Is Mass Timber the Future of Construction?

Is Mass Timber the Future of Construction?
Perkins + Will River Beech Tower

Could fire-blocking timber construction be part of the carbon-neutral city of the future? Scientists from Germany’s Potsdam Institute for Climate Impact Research think so. In a new paper, they argue that timber construction could become a critical carbon sink in cities around the world, acting in much the same way that trees do. Researchers say that the “mass timber” style of construction is fundamentally fire-safe, and other groups around the world continue to work on making truly non-combustible wood products to completely put the issue to bed.
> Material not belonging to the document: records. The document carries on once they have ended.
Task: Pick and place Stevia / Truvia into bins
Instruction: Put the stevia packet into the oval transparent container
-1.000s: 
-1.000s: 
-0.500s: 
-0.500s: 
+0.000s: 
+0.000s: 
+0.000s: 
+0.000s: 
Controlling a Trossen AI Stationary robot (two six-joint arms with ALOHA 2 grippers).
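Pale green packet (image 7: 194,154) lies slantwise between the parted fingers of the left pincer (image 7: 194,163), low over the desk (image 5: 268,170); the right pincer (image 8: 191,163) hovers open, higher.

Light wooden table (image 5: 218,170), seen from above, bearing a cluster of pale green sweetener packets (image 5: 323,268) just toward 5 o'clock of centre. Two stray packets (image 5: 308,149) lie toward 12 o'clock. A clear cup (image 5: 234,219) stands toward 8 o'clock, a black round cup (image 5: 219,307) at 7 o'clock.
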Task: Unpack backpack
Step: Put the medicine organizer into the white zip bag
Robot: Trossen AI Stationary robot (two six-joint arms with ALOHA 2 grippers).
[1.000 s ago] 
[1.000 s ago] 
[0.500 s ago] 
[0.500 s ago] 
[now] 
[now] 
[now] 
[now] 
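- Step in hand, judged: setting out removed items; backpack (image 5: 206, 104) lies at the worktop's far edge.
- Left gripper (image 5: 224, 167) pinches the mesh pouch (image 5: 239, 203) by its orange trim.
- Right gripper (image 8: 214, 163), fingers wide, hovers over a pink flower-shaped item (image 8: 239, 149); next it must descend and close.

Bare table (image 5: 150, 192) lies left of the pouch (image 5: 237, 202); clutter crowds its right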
If a building is made with a solid wooden structure, it isn’t consumed by fire the same way plywood is, for example. Plywood has flammable glue, making it more vulnerable than solid wood. Medium-density fiberboard (MDF) and oriented strand board (OSB) are both also pretty flammable. But solid wood tends to burn on the outside while the inside remains untouched, like trying to start a campfire by throwing in only solid logs.

Mass timber code is different from light wood frame construction, where the very thin pieces of wood, like structural 2x4s, are also vulnerable to fire. Large, structural pieces of mass timber are made from putting together solid wood boards together to make walls and other components. "The International Building Code developed by the International Code Council, which is the base for most jurisdictions in the U.S., was recently updated to recognize mass timber as ‘acceptable for fire blocking," Fast Company says.

That means fire-safe mass timber is a great candidate for construction—and researchers say its ability to absorb carbon makes it not just attractive but important to the city of the future. Once a comprehensive new building code for mass timber is in place, even an increase to 10 percent mass timber construction (with the rest as status quo concrete and steel) would create a carbon sink of 10 million tons of absorbed carbon per year.